Security

Hi Everyone,

 

I have ClearPASS setup to authenticate a user against our AD (after getting a captive portal after a failed MAC AUTH attempt) and once I have done that then I want to send a CoA request back to the controller.

 

The trouble is that as far as I can see when the request comes in (as seen in the Access Tracker) then it's type is "Application" and therefore there is no "Access Device IP/Port:" listed in the request as the source is local. So when I apply a CoA Enforcement policy it never fires, and I am assuming this is becuase ClearPASS doens't know where to send it?

 

So, please coud someone help me out and confirm whether is it possible to specify a destination for a CoA Enforcement profile

 

I can see the IP address of the NAD device in the orginal request in another variables for the item -Application:WebLoginURL:portal_ip.

 

Hope this makes sense, thanks for your help

Nobody!?

Is the MAC address available in the url redirect to the web login page? 

Hi Tim,

 

Yes I have the MAC Address - I have all of the info need to make the request.

But how do I speicify a destination IP for the CoA request?

 

Thanks,

 

Jaggie

You don't.
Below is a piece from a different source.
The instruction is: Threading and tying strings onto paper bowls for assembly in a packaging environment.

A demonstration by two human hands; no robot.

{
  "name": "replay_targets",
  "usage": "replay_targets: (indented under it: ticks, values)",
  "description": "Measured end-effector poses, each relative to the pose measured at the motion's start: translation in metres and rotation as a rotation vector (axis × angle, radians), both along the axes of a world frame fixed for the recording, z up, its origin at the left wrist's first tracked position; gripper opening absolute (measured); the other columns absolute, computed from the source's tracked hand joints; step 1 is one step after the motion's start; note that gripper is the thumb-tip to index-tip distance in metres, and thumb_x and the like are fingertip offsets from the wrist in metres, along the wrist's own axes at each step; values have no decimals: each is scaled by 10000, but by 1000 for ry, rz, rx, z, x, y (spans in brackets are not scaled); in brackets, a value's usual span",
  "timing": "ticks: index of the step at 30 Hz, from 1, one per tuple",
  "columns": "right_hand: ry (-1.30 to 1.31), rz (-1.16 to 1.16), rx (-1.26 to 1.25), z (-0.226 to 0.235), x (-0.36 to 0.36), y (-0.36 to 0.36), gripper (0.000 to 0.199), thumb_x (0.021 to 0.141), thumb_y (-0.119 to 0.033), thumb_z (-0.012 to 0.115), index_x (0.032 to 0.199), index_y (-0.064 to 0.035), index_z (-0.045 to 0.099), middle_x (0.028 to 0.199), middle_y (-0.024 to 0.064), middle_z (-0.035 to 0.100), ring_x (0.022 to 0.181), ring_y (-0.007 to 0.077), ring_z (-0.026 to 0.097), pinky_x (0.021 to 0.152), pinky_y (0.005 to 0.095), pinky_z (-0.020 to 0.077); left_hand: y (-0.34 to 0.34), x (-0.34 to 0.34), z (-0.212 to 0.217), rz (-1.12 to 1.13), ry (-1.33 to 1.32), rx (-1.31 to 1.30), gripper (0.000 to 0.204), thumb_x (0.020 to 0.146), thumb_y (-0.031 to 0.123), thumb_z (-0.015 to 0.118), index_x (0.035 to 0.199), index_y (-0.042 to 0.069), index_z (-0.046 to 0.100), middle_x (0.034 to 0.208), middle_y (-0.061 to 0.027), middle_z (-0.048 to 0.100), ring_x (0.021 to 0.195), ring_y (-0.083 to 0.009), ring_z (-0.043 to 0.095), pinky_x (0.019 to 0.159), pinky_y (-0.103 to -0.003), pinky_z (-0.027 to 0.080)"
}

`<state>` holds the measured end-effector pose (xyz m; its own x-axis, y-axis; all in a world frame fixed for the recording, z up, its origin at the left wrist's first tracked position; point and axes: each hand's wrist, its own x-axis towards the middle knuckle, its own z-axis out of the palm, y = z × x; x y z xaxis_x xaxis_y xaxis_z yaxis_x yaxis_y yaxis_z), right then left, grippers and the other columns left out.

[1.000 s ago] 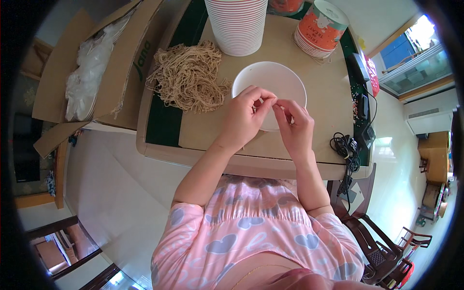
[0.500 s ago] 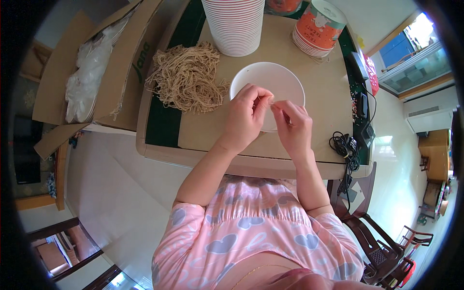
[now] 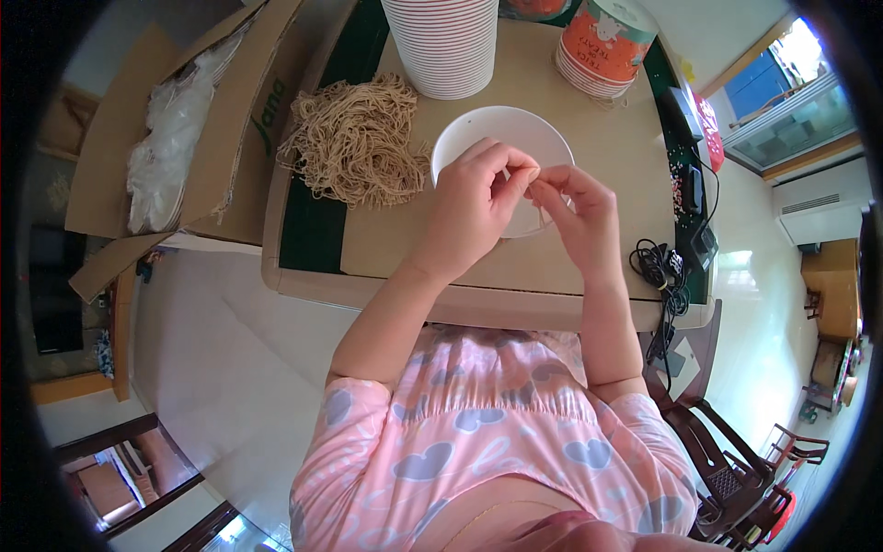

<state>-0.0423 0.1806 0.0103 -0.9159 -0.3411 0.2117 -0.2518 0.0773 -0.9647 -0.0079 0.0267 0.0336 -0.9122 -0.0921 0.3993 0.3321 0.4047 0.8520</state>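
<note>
left hand point(image 3: 474, 207) + right hand point(image 3: 575, 207): fingers pinched shut on thin tan string point(image 3: 541, 213) | over round white paper bowl point(image 3: 478, 133) | advice: keep string taut, hands centred above bowl

Both hands meet at frame centre over a white bowl point(image 3: 487, 133) on the tan worktop point(image 3: 405, 248). Left hand point(image 3: 474, 207) and right hand point(image 3: 575, 207) have fingertips pinched together on a thin pale strand point(image 3: 539, 213) hanging between them. Tangled pile of tan string point(image 3: 359, 147) lies left of the bowl. Stack of white bowls point(image 3: 441, 41) top centre, round printed container point(image 3: 607, 41) upper right, open cardboard box point(image 3: 198, 138) with clear plastic upper left.
</note>
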Motion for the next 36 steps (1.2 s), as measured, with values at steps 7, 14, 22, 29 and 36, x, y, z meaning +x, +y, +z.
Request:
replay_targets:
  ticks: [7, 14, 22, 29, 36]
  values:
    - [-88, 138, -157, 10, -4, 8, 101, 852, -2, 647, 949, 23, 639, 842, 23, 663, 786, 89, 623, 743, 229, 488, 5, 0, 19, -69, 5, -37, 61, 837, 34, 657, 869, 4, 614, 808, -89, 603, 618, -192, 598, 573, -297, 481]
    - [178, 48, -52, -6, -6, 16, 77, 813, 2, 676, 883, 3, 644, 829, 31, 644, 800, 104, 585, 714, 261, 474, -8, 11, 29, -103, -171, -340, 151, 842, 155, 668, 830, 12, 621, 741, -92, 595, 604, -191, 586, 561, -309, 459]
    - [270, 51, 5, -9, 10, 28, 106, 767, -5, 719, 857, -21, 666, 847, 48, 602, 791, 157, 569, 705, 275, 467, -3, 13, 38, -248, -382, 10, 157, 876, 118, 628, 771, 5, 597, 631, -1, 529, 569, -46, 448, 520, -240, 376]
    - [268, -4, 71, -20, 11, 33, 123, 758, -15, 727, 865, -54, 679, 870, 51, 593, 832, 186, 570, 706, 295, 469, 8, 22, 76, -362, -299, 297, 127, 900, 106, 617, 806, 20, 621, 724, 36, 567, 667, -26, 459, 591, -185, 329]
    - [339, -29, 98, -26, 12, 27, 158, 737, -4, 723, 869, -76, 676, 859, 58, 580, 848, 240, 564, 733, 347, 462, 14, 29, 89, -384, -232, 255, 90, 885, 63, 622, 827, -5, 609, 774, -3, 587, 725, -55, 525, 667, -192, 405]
It happens automatically based on session/authentication data. 

Are you able to manually perform a CoA via access tracker? 

Ah ok,

 

No, I cannot make  CoA request from the access tracker as it is greyed out.

 

Just to confirm that I definelty have CoA active on the NAD, I can make a disconnect request via the guest admin portal but not via access tracker.

 

Thanks,

 

Jaggie

So, what are you trying to do?

You have a user that fails mac auth, so that user gets the captive portal.  You would then want to authenticate that user, right?

 

Yep,

 

The user is then authenticated via the guest module against for AD.

 

If the user is authed correctly then we should send a CoA request to the NAD.

 

The trouble is that the CoA request never fires.

 

Cheers,

 

Wait, if the user is authenticated correctly, why would you send a COA?  The user is just authenticated and goes on his merry way.  A COA is typically sent for a user that is already authenticated that you want to change their status if they use too much bandwidth or they go over their allotted time.

Hi,

 

I might want to add this is not for an ARUBA controller but a Juniper (trapeze) WLC.

 

The AD auth happens on ClearPASS so there has to be something returned to the controller to take the user out of the walled garden and for them to continue?? unless I am missing something big!

 

I know with an ARUBA controller the Guest module makes a POST request to the controller and then the controler makes another auth request with the assign username and password and then they get their new atributes and can surf etc.

Just trying to follow along here, do you have following option set on your ClearPass web page settings?

 

 

 

Yep, Thats it.

 

Well, did you get http submit to work, before trying the more difficult RFC 3576?  If that doesn't work, you might have a few more steps that you would have to take.

As far as I know there is know facility to make HTTP POST requests in order to change user info on the Juniper controller so CoA is the only option.

 

The screenshot  that I showed you says that method is available for a Trapeze device.  Wouldn't it be difficult if Trapeze required COA functionality just to do captive portal?

Err, to be honest I have never seen it in the docs before (although that doesn't mean that it doens't exist!) and I have done a previous implementation using CoA.

 

I will do some research to see if I can find anything on it.

 

Thanks,

I can find zero documentation about any API that clearPASS could use... :(

 

I will have to try tommorrow, but without any guides it is going to be difficult to troubleshoot.

 

This should be possible via CoA though right?

http post/submit is very standard and is what most manufacturers for Captive Portal authentication.  It is fairly straightforward and does not require an API.  It is a standard.

 

COA would require correct configuration on your Trapeze device, but it would also require correct coa configuration of the device in ClearPass under Network> Devices.  

I will have to check tomorrow.

 

I do have CoA working as I can send a disconnect request via the guest admin portal and I can then see this in the acces tracker. I just cannot launch a CoA request from the access tracker directly.

 

Thanks for your help so far...

There is a special CoA config required for Juniper WLCs. Please reach out to
your Aruba ClearPass partner.

Hi Tim,

 

Thanks for this. I have ARUBA Care so no partner but can open a case directly.

 

Do you know where does this special config need to be applied? CoA does work on the Juniper Controller as witness by neing able to send disconnect requests.

 

Do you have any more info that could help me in opening the case?

 

Thanks,

 

Jaggie

The custom configuration is applied in ClearPass due to some different
attributes that the Juniper controller requires.

Ok great thanks,

 

Do you have any refernce that I can give to the support so that they will know what I am talking about straight away, rather than me having to explain (I have tried once already!).

Thanks,

 

"ClearPass Guest on Juniper WLC"

Sound good,

 

Will open a case tomorrow.

 

Cheers for your help.

 

Will update here for other in the future. 

Did you manage to get this working? - We're trying to do the same and running into issues.